Toinin le quitó la capucha a Anaïs. Sus labios estaban como quemados al rojo. La cola le había hinchado la carne y le había provocado una irritación alrededor de las comisuras. Anaïs parecía un payaso desfigurado. Su cuerpo estaba derrengado: no se había desvanecido, pero sí estaba adormilada.

—En ese estado no podrá atravesar la base.

El hombre sacó una jeringuilla de dentro de una bolsa de plástico. De un bocado, rompió la bolsa y clavó la aguja en un frasco minúsculo. Al cabo de un segundo, propulsó unas gotas hacia el techo.

—Voy a despertarla.

—¿Y las ataduras?

—Seguirá atada. Lo tomas o lo dejas.

—¿Quién me asegura que irá detrás de mí?

Toinin asió el brazo de Anaïs y le clavó la aguja.

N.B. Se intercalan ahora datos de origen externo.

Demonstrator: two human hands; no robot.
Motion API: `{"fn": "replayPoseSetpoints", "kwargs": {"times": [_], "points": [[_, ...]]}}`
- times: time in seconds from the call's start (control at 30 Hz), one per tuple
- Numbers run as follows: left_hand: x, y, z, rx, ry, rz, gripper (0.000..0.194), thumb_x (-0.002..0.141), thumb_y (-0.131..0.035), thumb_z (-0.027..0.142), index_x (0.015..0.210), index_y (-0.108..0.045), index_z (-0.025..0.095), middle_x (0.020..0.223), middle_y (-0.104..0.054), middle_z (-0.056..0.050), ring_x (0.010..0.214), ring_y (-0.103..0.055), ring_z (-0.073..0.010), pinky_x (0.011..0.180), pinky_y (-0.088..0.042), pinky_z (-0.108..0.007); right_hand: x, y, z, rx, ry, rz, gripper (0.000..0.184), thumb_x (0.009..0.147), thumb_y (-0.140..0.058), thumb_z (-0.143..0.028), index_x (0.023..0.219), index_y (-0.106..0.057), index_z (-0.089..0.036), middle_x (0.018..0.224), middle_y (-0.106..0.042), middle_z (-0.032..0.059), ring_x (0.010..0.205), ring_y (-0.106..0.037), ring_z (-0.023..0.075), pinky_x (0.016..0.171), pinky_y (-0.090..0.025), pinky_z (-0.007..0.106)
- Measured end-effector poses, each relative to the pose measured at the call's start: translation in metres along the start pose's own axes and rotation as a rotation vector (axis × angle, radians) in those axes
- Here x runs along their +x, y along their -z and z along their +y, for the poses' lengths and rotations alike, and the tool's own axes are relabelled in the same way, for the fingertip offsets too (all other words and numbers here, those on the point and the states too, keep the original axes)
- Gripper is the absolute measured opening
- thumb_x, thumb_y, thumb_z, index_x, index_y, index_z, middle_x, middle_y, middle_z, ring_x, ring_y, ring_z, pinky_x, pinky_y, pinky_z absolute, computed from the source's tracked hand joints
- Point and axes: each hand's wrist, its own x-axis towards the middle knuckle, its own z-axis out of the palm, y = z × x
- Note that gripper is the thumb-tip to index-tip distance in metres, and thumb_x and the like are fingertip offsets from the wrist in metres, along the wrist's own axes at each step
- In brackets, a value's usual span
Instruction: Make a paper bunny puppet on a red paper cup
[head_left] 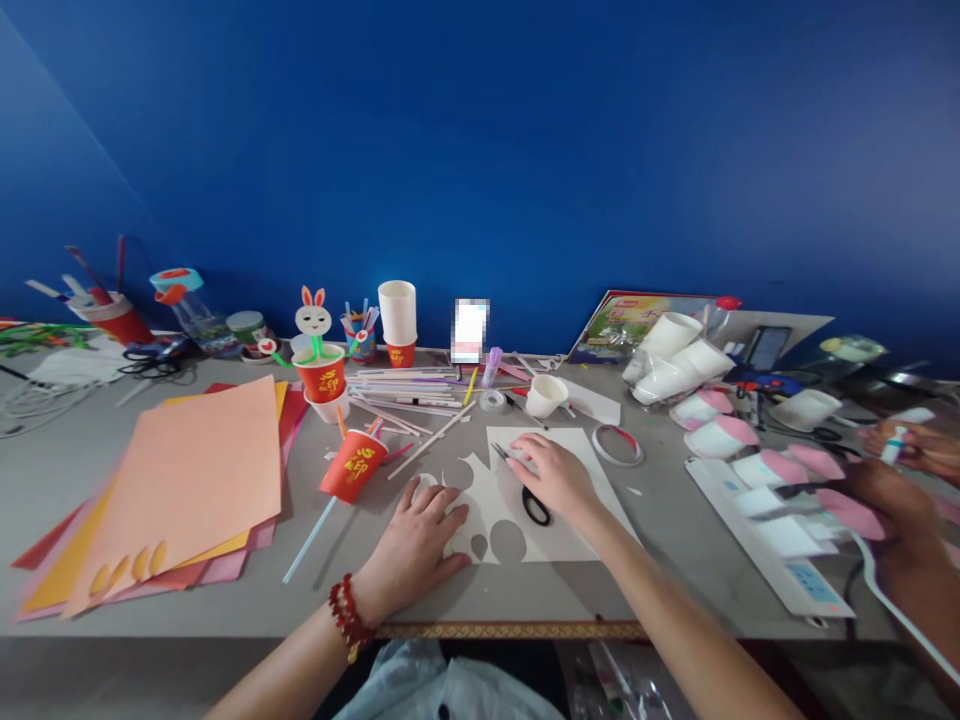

—Es lo único que te pido: tu confianza. Es la clave para salir de aquí.

Kubiela se dijo que el demente tenía su propia coherencia. Como en sus asesinatos, seguía el mito al pie de la letra. Actuaría como Hades, que liberó a Eurídice. Él, al contrario, tenía que evitar el error de Orfeo.

«Sobre todo no volver la vista atrás».

El anciano empujó lentamente el émbolo y luego quitó la aguja. Se dirigió hacia Kubiela y señaló la puerta entreabierta, que seguía escupiendo salvas de espuma.

—Sube las escaleras. Contén la respiración a cada ola. Al final de los alveolos se halla la libertad.

Observó por última vez al viejo loco. Sus rasgos curtidos, arrugados y laminados. Tuvo la impresión de contemplarse a sí mismo en un espejo manchado y ancestral. Detrás de él, Anaïs parecía despertar.

—Empieza a andar —murmuró Toinin—. Dentro de unos segundos, Anaïs te seguirá.

—¿De verdad?

El asesino le guiñó un ojo.

—La respuesta te aguarda a la salida del búnker.